Between December 14 2020 and February 19 2021, the Vaccine Adverse Reporting System (VAERS) reported 966 deaths following covid-19 vaccinations by Moderna and Pfizer. (The number is now over 1500 deaths.) The death rate of the COVID-19 mRNA vaccines is much higher than that of the flu vaccine in 2019. “An infectious disease expert in France, Dr. Christian Perrone, filed a complaint against mRNA vaccines in Europe stating that they are ‘not vaccines. They are gene therapy products. They inject nucleic acids that will cause our own cells to produce elements of the virus.’ ”

Laura W

It's not ideal, but there is a lot of moral distance between a cell line used for vaccine testing or development today and the initial decision to take cells for research from the body of a baby killed by abortion. I understand why that might still be too close a connection for some people, but I would hope those people would then instead take every other precaution they can to protect those around them.
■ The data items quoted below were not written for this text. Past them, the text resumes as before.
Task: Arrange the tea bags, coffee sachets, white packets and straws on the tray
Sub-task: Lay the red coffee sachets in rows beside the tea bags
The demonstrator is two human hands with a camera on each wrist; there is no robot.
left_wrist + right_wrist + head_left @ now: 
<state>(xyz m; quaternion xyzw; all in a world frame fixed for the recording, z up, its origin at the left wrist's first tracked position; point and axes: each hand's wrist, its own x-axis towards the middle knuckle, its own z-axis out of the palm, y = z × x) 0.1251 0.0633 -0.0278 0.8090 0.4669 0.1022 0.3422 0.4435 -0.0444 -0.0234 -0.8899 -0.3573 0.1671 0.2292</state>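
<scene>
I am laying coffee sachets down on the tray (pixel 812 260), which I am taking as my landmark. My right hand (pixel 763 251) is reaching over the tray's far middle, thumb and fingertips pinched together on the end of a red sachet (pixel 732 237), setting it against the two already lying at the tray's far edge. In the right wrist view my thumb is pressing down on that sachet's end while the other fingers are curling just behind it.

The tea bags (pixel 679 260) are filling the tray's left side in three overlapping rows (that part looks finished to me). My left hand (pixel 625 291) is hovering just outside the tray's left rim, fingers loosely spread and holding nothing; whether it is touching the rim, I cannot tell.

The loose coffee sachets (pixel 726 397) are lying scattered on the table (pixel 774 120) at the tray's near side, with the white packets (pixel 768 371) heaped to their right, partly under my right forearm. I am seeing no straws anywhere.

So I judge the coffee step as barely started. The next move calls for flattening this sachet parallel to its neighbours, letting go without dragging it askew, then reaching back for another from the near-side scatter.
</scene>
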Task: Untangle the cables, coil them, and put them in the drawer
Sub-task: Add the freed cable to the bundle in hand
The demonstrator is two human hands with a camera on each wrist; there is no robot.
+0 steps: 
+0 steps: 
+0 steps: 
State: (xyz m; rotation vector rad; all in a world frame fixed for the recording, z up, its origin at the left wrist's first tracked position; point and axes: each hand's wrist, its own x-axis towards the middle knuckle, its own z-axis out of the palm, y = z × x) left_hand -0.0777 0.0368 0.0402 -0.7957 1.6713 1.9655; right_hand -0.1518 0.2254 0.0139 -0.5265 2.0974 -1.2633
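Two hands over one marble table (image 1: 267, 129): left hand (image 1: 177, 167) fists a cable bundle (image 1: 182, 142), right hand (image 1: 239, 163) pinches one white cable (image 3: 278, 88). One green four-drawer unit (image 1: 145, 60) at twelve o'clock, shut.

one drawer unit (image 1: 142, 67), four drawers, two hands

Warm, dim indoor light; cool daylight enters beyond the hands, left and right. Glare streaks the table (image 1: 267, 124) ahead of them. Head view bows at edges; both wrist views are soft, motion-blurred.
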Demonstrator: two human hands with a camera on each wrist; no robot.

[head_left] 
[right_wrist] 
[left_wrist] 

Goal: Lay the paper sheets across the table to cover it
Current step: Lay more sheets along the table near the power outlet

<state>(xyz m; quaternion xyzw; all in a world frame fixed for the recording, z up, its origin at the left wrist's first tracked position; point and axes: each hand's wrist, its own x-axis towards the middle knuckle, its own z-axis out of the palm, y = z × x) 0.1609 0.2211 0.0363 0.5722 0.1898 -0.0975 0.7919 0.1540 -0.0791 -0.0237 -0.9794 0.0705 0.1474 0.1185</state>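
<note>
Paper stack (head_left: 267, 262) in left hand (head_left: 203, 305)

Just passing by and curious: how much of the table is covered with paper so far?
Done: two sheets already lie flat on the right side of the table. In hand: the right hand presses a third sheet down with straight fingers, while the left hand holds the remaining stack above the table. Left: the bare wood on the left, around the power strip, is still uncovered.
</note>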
So far, it looks like the risks from the vaccines are minimal--I sure didn't have any trouble with mine. https://worldandeverything.org/2021/03/nuisance-side-effects-but-no-serious-risks/ There are always some unknowns with any new technology, but keep in mind that we don't know all the long-term effects of actually getting infected with the virus either. There have been some reports of very old and frail patients reacting poorly to the vaccine, so that might be a reason to wait on vaccinations for the very oldest. But then again, that's the group that also has the biggest risk of dying, or at least ending up in the ICU, if they do get infected, so maybe that's still the greater risk. If they can't be vaccinated (yet), that just means it's all the more important for those of us who can be to get our shots and protect them.

Gregory P

Many Chritians and pro-(human)life people have concerns about the vaccines' development and testing with cells from developed from aborted fetuses.  Also some have concerns about vaccines that have been developed so quickly, and have not had much time to have long term effects evaluated.  And deaths have oocrred to people after they have been vaccinated.  Furhtermore, the numbers of active cases and serious or critical cases of COVID-19 have been dropping for weeks in the United States.  People under age 55 have shown a very low percentage risk of death from COVID-19, and even for the most vulnerable (over 85) only about 13.3% of deaths are attributed to COVID-19.